Высокий, огромный, рыжий. С тяжелым, пригвождающим к месту взглядом янтарных глаз, которые переливались самыми разными оттенками: начиная от горького шоколада, заканчивая предрассветными лучами солнца.
Красивый. Очень. Наверное, самый красивый мужчина из всех, кто когда-либо встречался мне.
И вместе с тем страшный. Я слышала о нем столько всего плохого, что невольно испугалась его уже заочно.
Прислуга говорила о нем исключительно в плохом контексте.
Поговаривали разное, иногда, совсем уж дикие вещи. Например, рассказывали, что он довел деда до смерти. Что жену вынудил сбежать в другую страну, якобы она его очень любила, но не выдержала тирании.

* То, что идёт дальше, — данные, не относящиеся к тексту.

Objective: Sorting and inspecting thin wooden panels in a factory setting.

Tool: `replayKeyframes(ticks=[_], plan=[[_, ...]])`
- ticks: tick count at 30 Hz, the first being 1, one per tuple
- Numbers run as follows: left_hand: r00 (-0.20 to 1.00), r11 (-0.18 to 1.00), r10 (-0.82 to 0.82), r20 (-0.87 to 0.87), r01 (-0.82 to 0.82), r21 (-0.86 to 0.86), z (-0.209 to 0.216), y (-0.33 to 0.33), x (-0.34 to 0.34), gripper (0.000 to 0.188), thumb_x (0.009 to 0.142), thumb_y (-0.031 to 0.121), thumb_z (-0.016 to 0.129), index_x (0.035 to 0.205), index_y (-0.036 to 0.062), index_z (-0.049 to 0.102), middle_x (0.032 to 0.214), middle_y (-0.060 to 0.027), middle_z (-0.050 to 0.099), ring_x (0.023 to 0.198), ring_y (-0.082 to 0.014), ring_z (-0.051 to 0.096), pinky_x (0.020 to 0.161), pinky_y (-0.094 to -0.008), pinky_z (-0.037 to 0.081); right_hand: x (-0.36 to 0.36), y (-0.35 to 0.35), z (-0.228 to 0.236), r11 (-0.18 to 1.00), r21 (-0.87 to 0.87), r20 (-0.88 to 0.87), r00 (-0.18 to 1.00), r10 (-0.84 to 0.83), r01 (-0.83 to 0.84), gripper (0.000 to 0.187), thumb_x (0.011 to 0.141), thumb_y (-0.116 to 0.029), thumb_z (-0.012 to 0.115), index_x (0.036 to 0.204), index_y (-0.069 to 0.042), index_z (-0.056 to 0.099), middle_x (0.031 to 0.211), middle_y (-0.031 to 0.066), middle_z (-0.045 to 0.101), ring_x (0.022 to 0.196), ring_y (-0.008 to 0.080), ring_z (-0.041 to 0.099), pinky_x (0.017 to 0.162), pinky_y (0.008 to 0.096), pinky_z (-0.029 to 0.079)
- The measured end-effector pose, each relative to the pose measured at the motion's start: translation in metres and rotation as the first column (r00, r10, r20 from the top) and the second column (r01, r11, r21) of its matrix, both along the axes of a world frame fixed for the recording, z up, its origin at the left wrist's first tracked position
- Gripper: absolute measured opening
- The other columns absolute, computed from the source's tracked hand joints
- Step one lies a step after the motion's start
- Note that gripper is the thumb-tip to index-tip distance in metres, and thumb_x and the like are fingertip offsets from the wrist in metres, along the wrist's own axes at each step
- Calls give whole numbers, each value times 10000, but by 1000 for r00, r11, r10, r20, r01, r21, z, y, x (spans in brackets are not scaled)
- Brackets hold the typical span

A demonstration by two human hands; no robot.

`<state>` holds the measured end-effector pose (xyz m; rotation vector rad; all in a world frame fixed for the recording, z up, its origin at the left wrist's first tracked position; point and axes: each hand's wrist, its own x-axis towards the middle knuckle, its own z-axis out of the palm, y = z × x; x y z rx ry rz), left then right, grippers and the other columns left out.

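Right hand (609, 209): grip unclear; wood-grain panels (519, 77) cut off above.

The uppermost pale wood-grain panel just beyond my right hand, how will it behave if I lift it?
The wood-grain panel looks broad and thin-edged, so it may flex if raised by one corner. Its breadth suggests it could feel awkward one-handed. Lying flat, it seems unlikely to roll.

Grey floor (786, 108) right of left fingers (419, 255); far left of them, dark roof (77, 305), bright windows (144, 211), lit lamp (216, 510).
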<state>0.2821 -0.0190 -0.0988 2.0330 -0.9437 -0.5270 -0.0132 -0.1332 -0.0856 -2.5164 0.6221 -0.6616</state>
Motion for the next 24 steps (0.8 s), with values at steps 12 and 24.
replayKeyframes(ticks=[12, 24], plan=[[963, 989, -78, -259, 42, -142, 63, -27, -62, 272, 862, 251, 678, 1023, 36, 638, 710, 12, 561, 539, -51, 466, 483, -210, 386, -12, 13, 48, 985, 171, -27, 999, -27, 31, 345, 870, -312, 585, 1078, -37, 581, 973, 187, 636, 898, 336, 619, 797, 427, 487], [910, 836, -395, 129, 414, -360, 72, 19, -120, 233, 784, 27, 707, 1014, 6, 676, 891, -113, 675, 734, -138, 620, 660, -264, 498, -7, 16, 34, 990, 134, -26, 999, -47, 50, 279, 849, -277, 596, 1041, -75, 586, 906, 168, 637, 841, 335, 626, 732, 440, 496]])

Забрала их ребенка и убежала, куда глаза глядели, даже не потребовав ничего поделить. Что родные братья отреклись от него и уже много лет не общаются. Что сам Макс отдал свою дочь и подписал отказную, ради денег и фирмы. Что не общался ни с отцом, ни с матерью, ни с мачехой.
В общем, по словам горничным и поварих, это был сущий монстр. Какое-то чудовище, разгуливающее по Земле. Демон во плоти, не иначе.
Только вот я почему-то не поверила. Не смогла.
Впервые я увидела «ужасного Орлова» на фотографии. Давно забытой своими хозяевами фотографии в красивой, позолоченной рамке, которая обнаружилась на камине в гостиной.
В тот далекий первый день работы в особняке мне поручили убрать пыль в гостиной и холле. И я случайно увидела их.
Всю семью.
Деда с его избранницей. Отца с мачехой. Трех братьев Орловых. Бывшую жену Максима. Двух маленьких детей.
Кажется, фото было одним из последних, сделанных на Новый год или Рождество.
На нем все старались выглядеть счастливыми, но мало, у кого это получилось. Дедушка казался очень уставшим. Евгений с Ольгой – высокомерно-отстранёнными. А Макс… Макс выглядел на ней грустным. Я задержалась на нем взглядом. Даже не знаю, почему именно на нем. Рядом с ним стояли два красивых брата, один статнее другого, но я почему-то не могла отвести глаз от рыжего великана, который, будто бы был не к месту на этом снимке. Он стоял в стороне и улыбался, но как-то криво, через силу, неохотно.